*What is being asked*
Give all of the data again exactly as written, omitting every image.

*Extracted data*
Start of Block

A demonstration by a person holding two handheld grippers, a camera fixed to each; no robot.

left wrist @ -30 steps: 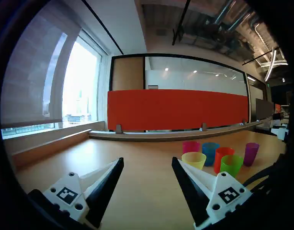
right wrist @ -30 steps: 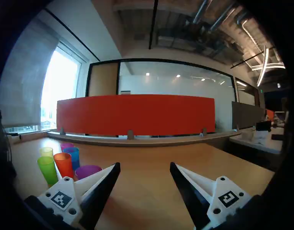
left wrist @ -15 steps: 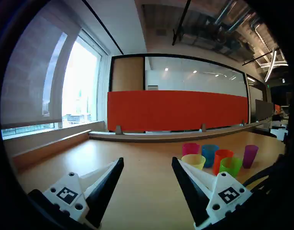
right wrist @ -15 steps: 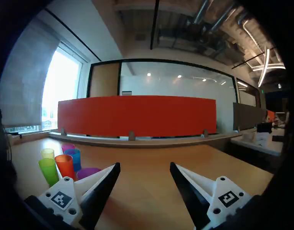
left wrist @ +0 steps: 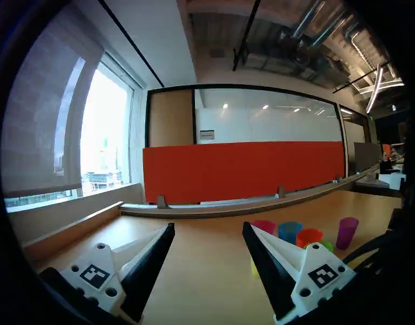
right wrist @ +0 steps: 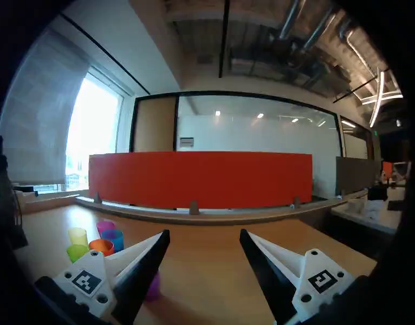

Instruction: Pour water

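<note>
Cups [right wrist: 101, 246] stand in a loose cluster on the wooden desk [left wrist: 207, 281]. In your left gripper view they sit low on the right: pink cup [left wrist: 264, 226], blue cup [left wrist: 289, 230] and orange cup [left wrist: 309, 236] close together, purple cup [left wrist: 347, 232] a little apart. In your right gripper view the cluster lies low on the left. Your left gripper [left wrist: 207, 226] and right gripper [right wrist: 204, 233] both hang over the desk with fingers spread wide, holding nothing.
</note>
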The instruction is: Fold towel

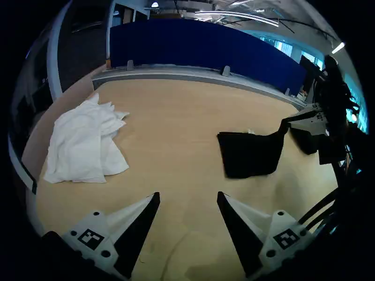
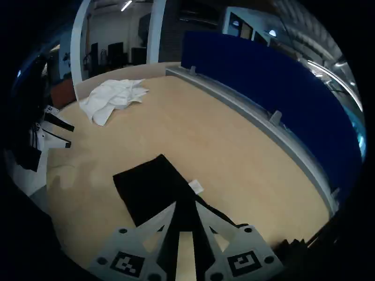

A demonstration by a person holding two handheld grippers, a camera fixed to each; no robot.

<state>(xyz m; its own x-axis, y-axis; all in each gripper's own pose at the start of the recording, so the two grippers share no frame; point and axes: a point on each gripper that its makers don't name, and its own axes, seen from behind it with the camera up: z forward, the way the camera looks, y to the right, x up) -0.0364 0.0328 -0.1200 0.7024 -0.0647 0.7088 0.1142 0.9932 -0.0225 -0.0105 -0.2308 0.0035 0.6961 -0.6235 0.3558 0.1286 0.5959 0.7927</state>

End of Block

*Task solution*
A demonstration by a person holding two handheld grippers, a camera fixed to each; no robot.

left wrist @ -30 steps: 
right wrist @ -30 steps: 
left wrist @ -15 steps: 
right wrist @ -15 steps: 
left wrist @ +0 steps: 
right wrist @ +0 steps: 

Instruction: Pour water

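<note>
Cups [right wrist: 101, 246] stand in a loose cluster on the wooden desk [left wrist: 207, 281]. In your left gripper view they sit low on the right: pink cup [left wrist: 264, 226], blue cup [left wrist: 289, 230] and orange cup [left wrist: 309, 236] close together, purple cup [left wrist: 347, 232] a little apart. In your right gripper view the cluster lies low on the left. Your left gripper [left wrist: 207, 226] and right gripper [right wrist: 204, 233] both hang over the desk with fingers spread wide, holding nothing.
</note>
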The instruction is: Fold towel


A demonstration by a person holding two handheld grippers, a camera fixed to each; no robot.

<state>(xyz m; its own x-axis, y-axis; all in each gripper's own pose at the start of the recording, so the two grippers share no frame; point and axes: a point on each gripper that its makers don't name, and its own axes, seen from behind it with the camera up: z forward, the way the camera looks, y to the right, x up) -0.0364 0.0328 -0.1200 0.7024 -0.0647 0.7088 0.1142 0.9932 -0.0225 -0.0105 -0.2308 0.0035 0.6961 -0.6235 0.3558 0.1286 0.5959 0.7927</state>

Nothing remains to add to the output.